Work required: The response must consist of each line in the listing that has the word "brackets" in it.

Data extract:
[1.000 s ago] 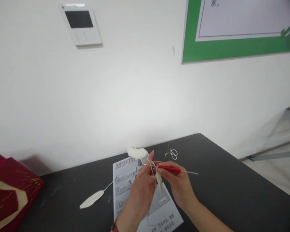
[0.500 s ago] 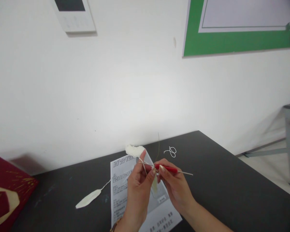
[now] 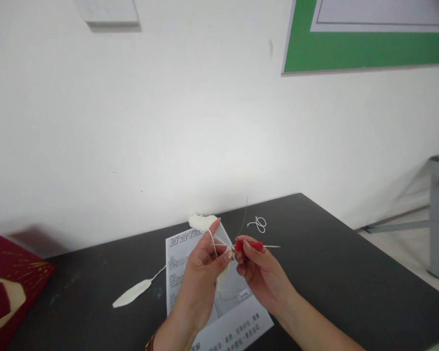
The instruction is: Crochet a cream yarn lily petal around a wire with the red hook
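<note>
My left hand (image 3: 204, 265) pinches a small cream crochet piece (image 3: 222, 280) between thumb and fingers, with white yarn (image 3: 212, 241) looped over its raised index finger. In my right hand (image 3: 258, 263) is a crochet hook (image 3: 254, 245) with a red grip, held nearly level. Its thin tip points left and meets the yarn at the piece, where the fingers of both hands nearly touch. A thin wire (image 3: 246, 214) sticks up behind the right hand. Beyond the left fingertips lies a bundle of cream yarn (image 3: 202, 222).
A printed sheet (image 3: 175, 282) lies under my hands on the black table (image 3: 325, 273). To the left are a finished cream leaf-shaped piece (image 3: 132, 293) and a red bag (image 3: 16, 287). A white yarn scrap (image 3: 259, 224) lies at the back, near the wall (image 3: 205, 122).
The hook has turned from slanting down rightward to nearly level, and its right end has drawn back left. The held piece has swung left with my left hand. The view has tilted slightly down.
</note>
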Available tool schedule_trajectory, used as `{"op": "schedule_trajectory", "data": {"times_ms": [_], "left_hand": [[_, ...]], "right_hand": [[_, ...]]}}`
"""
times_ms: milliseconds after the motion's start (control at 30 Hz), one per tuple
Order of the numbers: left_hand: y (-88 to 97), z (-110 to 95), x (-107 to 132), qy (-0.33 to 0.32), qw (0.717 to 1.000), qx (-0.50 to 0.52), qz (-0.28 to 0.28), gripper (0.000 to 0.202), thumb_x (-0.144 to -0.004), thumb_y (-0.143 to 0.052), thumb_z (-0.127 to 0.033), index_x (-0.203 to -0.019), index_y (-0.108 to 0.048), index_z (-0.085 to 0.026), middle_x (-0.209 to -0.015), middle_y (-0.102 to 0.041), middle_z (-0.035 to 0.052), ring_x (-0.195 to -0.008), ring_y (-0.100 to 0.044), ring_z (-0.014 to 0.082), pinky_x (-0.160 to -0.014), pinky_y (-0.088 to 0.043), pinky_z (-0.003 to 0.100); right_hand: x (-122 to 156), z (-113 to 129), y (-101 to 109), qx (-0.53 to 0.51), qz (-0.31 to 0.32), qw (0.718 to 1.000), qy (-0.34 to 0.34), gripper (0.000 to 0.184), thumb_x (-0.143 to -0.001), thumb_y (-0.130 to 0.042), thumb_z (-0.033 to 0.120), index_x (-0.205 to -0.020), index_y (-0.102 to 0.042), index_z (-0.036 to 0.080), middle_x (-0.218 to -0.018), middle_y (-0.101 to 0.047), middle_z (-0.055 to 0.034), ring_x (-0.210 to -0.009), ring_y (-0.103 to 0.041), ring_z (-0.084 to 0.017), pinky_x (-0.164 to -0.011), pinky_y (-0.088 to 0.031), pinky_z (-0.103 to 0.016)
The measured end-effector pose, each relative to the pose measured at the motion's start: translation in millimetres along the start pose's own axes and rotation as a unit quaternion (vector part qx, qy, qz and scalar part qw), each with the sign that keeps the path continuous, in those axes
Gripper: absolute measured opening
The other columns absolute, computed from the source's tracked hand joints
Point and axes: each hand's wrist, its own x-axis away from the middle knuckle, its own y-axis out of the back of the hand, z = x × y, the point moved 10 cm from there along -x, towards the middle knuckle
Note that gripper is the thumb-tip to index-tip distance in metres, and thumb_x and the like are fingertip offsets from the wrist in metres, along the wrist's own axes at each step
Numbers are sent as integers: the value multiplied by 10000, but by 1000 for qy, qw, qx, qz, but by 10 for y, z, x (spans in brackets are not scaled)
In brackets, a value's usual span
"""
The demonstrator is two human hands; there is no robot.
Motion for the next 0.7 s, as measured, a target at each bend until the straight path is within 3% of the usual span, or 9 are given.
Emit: {"op": "schedule_trajectory", "data": {"times_ms": [133, 500, 700], "left_hand": [[12, -18, 9, 21, 1000, -8, 1, 720, -679, -745, -119, -1338, -479, -237, -726, -599, -30, -671, -539, 85, -673, -394, 212], [-45, -8, 19, 67, 997, 7, 29, 761, -636, -749, -97, -1337, -474, -207, -626, -577, -45, -553, -518, 76, -559, -375, 204], [-43, -10, 35, 71, 996, -39, 49, 680, -654, -745, -107, -1292, -530, -203, -652, -583, -31, -572, -504, 74, -579, -366, 217]], "right_hand": [[-3, 4, -9, -15, 7, 1000, -6, 220, -760, -726, 279, -889, -701, 102, -678, -663, -17, -564, -578, -79, -468, -503, -161], [6, 227, -2, 52, -17, 997, 62, 159, -702, -774, 278, -780, -689, 169, -659, -647, -1, -550, -529, -85, -470, -482, -176], [19, 425, -125, 103, 47, 987, 116, 120, -774, -705, 277, -741, -665, 169, -693, -620, 2, -513, -502, -84, -432, -451, -193]]}}
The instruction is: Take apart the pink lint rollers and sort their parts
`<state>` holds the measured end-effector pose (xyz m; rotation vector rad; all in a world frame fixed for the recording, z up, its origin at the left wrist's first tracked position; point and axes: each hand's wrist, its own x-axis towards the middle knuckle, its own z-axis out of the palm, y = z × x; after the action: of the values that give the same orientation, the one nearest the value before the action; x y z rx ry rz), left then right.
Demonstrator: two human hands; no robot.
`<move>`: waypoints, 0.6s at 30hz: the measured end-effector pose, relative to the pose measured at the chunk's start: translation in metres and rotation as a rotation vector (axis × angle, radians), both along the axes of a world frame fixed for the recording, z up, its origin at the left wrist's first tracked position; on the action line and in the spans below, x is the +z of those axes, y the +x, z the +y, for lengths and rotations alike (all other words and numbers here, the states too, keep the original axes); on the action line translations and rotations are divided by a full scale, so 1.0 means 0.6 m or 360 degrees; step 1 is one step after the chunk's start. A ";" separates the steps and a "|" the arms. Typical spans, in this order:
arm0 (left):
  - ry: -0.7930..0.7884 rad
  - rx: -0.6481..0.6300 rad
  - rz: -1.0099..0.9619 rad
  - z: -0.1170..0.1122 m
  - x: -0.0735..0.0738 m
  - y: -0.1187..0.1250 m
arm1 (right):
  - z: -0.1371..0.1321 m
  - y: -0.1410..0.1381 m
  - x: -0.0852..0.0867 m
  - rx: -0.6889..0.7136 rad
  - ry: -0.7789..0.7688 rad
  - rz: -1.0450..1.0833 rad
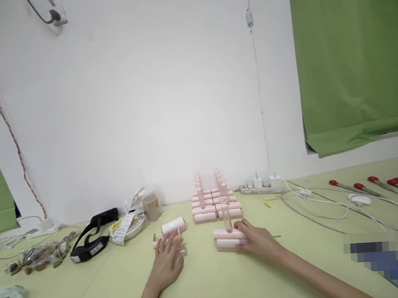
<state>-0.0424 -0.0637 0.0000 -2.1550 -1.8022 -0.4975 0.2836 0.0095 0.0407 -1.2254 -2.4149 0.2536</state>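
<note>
My right hand [256, 238] grips the right end of a pair of pale pink cylinders [226, 238] lying side by side on the table. A clear pinkish tube [226, 219] with a ring-shaped top stands upright on that pair. My left hand [165, 261] lies over small pink parts, fingers stretched and slightly blurred; a clear tube end [182, 252] shows beside its fingers. Just behind it lies a loose white and pink cylinder [174, 225]. Farther back, two columns of similar pink cylinders [205, 218] carry upright clear tubes [201, 197]. What lies under my left palm is hidden.
At left are a black strap [90, 250], a roll with a paper label [136, 227], a bagged cup [151, 206] and small wrapped items [43, 256]. A power strip [262, 189], white cables [319, 204] and red-handled tools [359, 187] are at right.
</note>
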 end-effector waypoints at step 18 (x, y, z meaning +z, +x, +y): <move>-0.0138 0.0065 -0.0043 -0.018 0.034 0.010 | -0.099 0.026 -0.014 0.0262 -0.0107 0.0157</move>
<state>-0.0364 -0.0747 0.0202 -2.1727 -1.9111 -0.4490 0.2990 -0.0498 0.0322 -1.0173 -2.4406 0.4375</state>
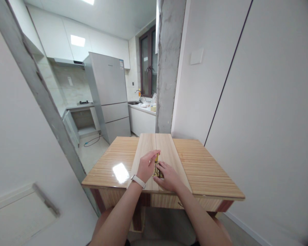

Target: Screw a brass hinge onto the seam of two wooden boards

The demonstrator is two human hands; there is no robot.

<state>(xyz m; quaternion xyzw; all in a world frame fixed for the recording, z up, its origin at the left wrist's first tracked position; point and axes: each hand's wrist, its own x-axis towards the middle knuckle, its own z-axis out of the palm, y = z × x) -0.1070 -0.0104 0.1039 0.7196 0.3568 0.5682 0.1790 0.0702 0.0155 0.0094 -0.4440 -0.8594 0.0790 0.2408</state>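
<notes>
A screwdriver (157,158) with a yellow-and-black handle stands roughly upright over the pale boards. The fingers of my left hand (145,166) are closed around its upper end. Below its tip lies a gold-coloured metal piece (155,173) that looks like a hinge, close to the seam between the two pale wooden boards (146,145). My right hand (169,177) grips this piece from the right side, thumb and fingers bent around it. Much of the metal piece is hidden by my fingers, and the screwdriver's tip is too small to make out.
The boards lie across a striped wooden table (202,167) with a drawer at its front. A glossy light reflection shows on the left half. Beyond stand a grey fridge (110,85) and a sink counter (143,118). A grey pillar (169,68) and white walls flank the table.
</notes>
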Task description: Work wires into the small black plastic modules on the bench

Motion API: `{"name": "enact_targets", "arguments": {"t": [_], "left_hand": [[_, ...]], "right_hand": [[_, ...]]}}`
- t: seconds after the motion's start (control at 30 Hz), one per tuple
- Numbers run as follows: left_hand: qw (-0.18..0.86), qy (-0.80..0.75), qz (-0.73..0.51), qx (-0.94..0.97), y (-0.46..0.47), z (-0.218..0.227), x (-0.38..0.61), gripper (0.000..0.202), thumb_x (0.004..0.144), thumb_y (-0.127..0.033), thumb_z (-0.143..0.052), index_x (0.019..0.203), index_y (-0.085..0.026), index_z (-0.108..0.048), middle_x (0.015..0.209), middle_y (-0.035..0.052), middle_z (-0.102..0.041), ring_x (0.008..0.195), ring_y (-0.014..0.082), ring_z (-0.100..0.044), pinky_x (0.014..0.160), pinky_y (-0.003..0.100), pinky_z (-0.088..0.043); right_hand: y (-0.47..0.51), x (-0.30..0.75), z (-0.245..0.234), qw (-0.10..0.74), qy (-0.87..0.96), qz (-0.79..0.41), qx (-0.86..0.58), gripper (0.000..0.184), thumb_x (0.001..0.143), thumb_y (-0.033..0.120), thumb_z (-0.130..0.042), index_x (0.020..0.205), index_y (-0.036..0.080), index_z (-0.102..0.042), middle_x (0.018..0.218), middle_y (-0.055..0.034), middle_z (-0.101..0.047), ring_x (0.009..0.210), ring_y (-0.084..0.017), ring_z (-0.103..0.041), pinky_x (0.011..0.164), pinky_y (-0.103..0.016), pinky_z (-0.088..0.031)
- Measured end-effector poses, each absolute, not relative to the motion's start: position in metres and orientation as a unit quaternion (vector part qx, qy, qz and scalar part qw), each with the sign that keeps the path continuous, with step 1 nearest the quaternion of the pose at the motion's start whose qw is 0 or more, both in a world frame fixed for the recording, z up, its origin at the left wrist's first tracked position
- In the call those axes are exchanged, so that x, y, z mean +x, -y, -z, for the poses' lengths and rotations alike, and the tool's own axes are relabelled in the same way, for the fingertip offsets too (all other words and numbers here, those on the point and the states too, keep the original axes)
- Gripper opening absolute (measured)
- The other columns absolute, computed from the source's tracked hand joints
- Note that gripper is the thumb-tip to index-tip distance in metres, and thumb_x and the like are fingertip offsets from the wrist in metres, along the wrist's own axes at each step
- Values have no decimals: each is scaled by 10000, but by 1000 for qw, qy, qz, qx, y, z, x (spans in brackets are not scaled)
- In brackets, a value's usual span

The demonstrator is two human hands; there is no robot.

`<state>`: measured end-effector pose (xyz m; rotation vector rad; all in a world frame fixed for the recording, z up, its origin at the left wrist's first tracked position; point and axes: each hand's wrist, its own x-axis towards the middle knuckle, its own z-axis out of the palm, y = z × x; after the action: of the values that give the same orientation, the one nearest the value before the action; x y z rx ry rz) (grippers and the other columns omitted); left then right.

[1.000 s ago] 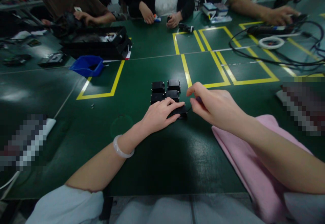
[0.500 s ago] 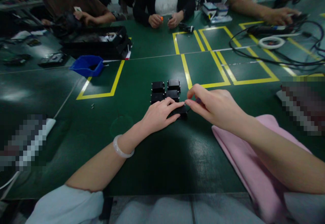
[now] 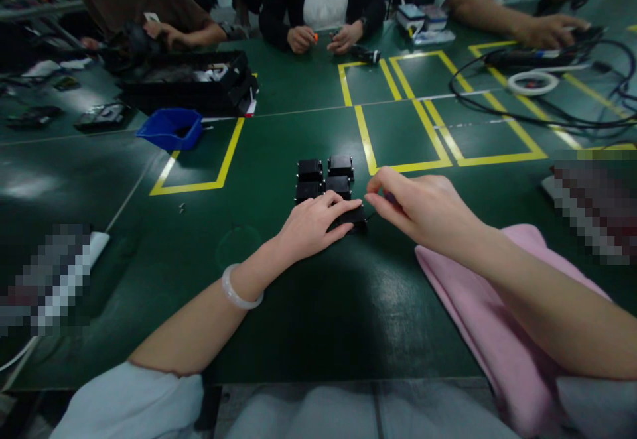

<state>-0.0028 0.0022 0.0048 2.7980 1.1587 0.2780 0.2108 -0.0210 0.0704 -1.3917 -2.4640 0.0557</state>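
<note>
Several small black box-shaped parts with shiny screw ends at their sides stand close together on the green table, among them a far-right black part (image 3: 340, 166) and a far-left black part (image 3: 309, 169). My left hand (image 3: 314, 227) lies over the near end of the group. Its thumb and forefinger hold the nearest black box-shaped part (image 3: 356, 216) by its sides, and the hand covers much of it. Just right of that part, my right hand (image 3: 415, 203) is closed in a pinch. A thin dark tip shows below its fingers; the rest is hidden by the hand.
A pink cloth (image 3: 462, 280) lies under my right forearm. To the left are tiny metal pieces (image 3: 182, 207) and a blue bin (image 3: 172, 128). Black trays (image 3: 199, 84) stand behind it. A black cable (image 3: 527, 117) loops at the right. Co-workers sit across the table.
My right fingertips have shifted very slightly beside the nearest black part. My left hand and the black parts stay in place.
</note>
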Motion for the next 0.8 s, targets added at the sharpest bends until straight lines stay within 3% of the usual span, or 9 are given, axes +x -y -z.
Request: {"name": "enact_targets", "arguments": {"t": [0.13, 0.33, 0.53, 0.7, 0.8], "left_hand": [[48, -379, -88, 920, -2, -6, -3, 426, 968, -406, -431, 1377, -288, -430, 1180, 47, -555, 897, 174, -593, 743, 296, -473], [53, -381, -92, 919, -2, -6, -2, 420, 963, -402, -441, 1365, -279, -442, 1185, 53, -558, 918, 181, -599, 763, 301, -477], [47, -381, -82, 920, -2, -7, -2, 429, 968, -409, -428, 1381, -293, -424, 1187, 44, -552, 905, 179, -596, 761, 305, -478], [46, -383, -87, 918, -2, -5, -2, 430, 965, -417, -435, 1374, -285, -433, 1187, 47, -559, 906, 183, -598, 768, 307, -475], [47, -383, -86, 919, -2, -6, -2, 428, 964, -415, -435, 1372, -287, -435, 1189, 51, -557, 905, 180, -597, 766, 302, -472]], "right_hand": [[22, 211, -72, 166, 854, -34, -492, 221, 921, 277, -390, 1065, 174, -522, 665, 18, -603, 538, -129, -539, 537, -237, -278], [22, 212, -72, 160, 860, -17, -485, 260, 949, 380, -379, 999, 183, -540, 640, 13, -598, 528, -129, -526, 532, -240, -259], [22, 210, -72, 170, 853, -18, -494, 239, 925, 268, -390, 1103, 162, -509, 678, 13, -610, 539, -132, -540, 527, -237, -274], [22, 211, -71, 163, 857, -9, -489, 265, 947, 383, -391, 1035, 177, -534, 657, 11, -612, 533, -134, -537, 525, -239, -260], [22, 211, -70, 158, 856, -6, -491, 243, 948, 347, -377, 1023, 180, -537, 646, 11, -608, 522, -128, -525, 528, -237, -257]]}}
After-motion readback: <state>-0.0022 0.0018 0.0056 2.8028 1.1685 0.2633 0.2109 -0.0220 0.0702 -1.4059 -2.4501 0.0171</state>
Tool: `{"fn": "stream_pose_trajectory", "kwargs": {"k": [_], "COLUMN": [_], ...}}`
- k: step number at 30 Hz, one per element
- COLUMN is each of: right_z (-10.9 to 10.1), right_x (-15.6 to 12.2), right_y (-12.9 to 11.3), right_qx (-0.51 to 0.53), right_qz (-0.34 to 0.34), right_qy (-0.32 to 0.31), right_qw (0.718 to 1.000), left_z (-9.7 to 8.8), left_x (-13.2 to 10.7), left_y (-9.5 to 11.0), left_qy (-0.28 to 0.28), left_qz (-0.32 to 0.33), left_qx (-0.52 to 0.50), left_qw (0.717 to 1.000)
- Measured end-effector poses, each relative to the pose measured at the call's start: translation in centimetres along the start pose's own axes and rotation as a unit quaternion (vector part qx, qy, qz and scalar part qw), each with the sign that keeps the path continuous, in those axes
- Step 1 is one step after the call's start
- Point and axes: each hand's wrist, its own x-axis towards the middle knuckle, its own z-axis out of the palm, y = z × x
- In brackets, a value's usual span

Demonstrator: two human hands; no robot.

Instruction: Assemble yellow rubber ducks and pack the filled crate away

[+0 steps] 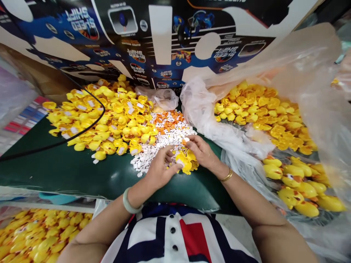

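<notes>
Left hand [160, 168] half-closed against light, thin yellow plastic duck shell [186, 162] (take by rim); right hand [201, 151] pinches white chip [186, 139].

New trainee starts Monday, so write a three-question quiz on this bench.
1. True or false: the bangle is on the right wrist.
2. What lies between the duck heaps? A) coins B) white pieces C) screws
3. Fill in: the right hand wears a gold ____.

Key: 1 false; 2 B; 3 bracelet.
</notes>
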Motion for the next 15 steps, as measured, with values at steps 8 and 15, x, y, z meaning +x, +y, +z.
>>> {"fn": "stream_pose_trajectory", "kwargs": {"k": [8, 15], "right_z": [0.8, -1.9], "right_x": [0.4, -1.6], "right_y": [-2.5, -3.3], "right_qx": [-0.145, -0.338], "right_qz": [-0.152, -0.200], "right_qy": [-0.102, -0.124], "right_qw": [0.972, 0.911], "left_z": [0.1, -1.4], "left_x": [0.8, -0.4], "left_y": [-1.2, -1.5], "left_qy": [-0.229, -0.075], "left_qz": [-0.215, -0.218], "left_qx": [-0.390, -0.366], "left_qw": [0.866, 0.902]}}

Completed task:
Numbers are sent as integers: the value multiplied by 10000, but by 1000 for qy, qw, qx, qz, but by 10 for y, z, x (spans in brackets are not scaled)
In brackets, a value's usual span
- Values have no decimals: each is scaled by 10000, but by 1000 for qw, qy, qz, qx, y, z, x (spans in brackets are not scaled)
- In brackets, a value's usual span
- In brackets, a value's usual span

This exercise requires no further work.